I also thought about Frequent Item Set Mining, but as far as I know, by
extracting a list of "frequent item sets", the successor item for an item
that is not popular enough won't be found.

In addition, I think taking only last item into account does not provide
personalization. For example you and I may watch the same movie and like it,
but our reasons to like the movie might be different. You may like the genre
while I like the director. My next movie will be another movie of the
director, yours will be another movie with the same genre. To make this
distinction, the algorithm should know our history in addition to the last
movie we watched.
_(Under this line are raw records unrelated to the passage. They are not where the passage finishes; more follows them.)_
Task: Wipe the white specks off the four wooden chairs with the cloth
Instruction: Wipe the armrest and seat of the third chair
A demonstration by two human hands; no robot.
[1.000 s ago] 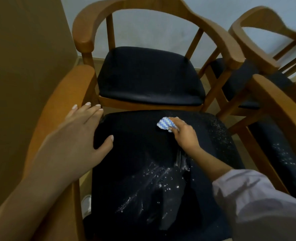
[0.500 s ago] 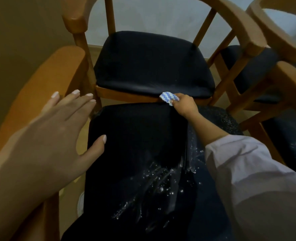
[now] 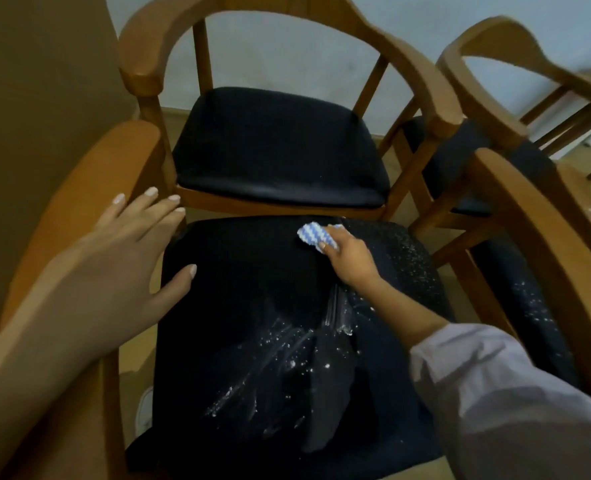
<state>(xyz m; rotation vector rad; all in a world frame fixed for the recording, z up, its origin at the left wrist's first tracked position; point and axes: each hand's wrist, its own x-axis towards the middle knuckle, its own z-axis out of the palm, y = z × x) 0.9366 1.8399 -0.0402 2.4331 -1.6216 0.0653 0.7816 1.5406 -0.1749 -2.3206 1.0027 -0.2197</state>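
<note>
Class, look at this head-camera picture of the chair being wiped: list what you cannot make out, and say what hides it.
1. Head view: most of the cloth is tucked inside the right hand's grip.
2. Head view: the sleeve covers the near seat's right front corner.
3. Head view: an armrest hides much of the right-hand seat.
4. Head view: the far right chair is blurred and cut off by the edge.

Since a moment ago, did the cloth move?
Yes. The cloth slid back from the far chair's front rail onto the near seat.
</note>
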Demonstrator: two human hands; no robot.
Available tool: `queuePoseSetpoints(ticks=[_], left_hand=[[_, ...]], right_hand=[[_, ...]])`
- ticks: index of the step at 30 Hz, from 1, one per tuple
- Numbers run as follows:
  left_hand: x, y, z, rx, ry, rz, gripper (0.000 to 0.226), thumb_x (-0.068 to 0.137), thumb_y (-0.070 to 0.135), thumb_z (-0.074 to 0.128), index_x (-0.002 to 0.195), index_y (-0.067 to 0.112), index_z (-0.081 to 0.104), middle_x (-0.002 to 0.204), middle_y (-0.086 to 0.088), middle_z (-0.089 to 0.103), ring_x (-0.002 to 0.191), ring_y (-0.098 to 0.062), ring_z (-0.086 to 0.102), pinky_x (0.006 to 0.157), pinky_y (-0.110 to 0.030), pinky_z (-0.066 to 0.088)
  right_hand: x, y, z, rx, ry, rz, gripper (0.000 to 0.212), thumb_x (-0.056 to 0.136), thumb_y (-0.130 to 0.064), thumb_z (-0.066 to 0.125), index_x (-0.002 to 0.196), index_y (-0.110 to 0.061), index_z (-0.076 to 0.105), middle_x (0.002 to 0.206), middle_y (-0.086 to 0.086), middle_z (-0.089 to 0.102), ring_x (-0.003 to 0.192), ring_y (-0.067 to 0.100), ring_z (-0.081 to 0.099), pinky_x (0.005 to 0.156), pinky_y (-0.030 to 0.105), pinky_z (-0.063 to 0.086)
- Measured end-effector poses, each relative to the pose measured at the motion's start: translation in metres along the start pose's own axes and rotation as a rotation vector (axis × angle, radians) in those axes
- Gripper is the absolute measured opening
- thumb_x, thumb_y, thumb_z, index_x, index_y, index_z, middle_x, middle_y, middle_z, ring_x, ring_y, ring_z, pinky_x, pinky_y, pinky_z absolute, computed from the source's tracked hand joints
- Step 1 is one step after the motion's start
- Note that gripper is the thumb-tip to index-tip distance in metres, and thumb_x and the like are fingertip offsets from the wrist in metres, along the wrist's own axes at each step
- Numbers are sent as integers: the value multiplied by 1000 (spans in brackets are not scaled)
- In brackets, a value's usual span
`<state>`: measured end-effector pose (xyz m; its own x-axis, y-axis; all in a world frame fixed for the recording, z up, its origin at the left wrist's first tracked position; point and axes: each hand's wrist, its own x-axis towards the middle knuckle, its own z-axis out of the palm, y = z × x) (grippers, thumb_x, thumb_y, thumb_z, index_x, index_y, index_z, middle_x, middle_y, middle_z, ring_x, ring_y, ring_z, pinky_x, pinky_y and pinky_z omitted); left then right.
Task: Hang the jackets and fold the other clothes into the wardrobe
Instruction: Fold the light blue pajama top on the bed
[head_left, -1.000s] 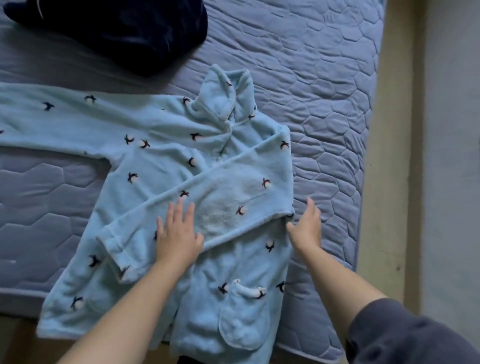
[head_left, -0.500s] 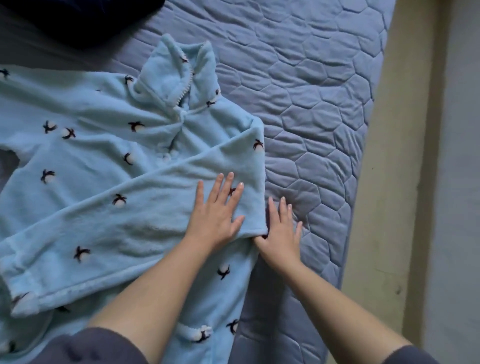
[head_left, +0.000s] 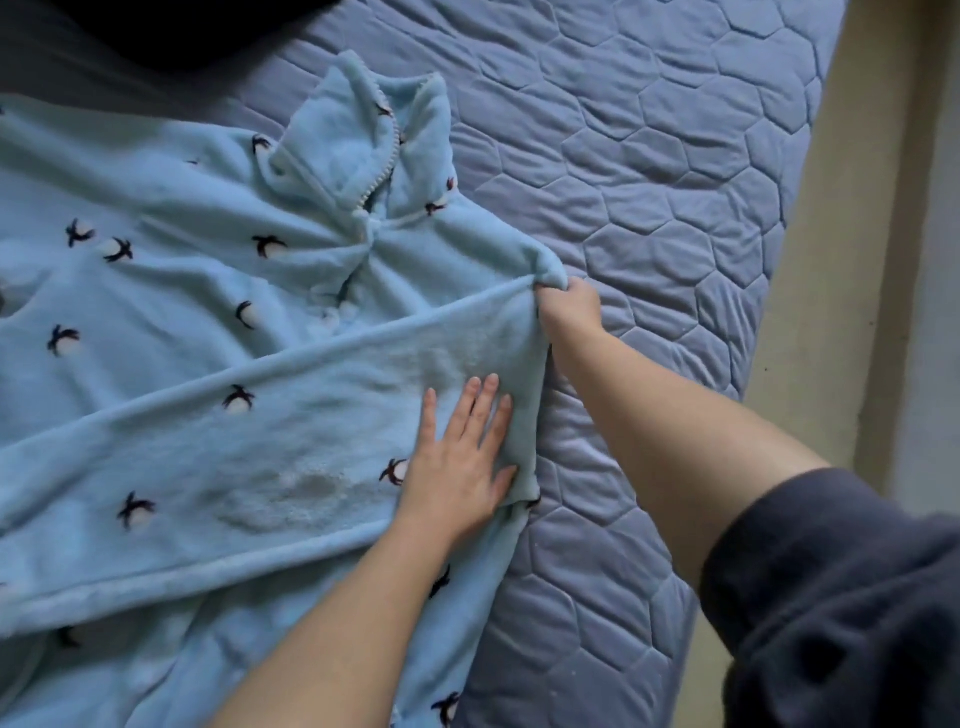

I want a recommendation algorithm that takes my history
into account, and also efficiently use the *time* parameter.

Those are why I didn't implement the system with one of the ways you have
mentioned. Nonetheless, if I can't find another way, I will probably
implement a frequent sequence mining algorithm with a low minimum support
threshold to make the algorithm cover most of possible item sequences.(i.e.
increase the percentage of items that algorithm may find a successor for.)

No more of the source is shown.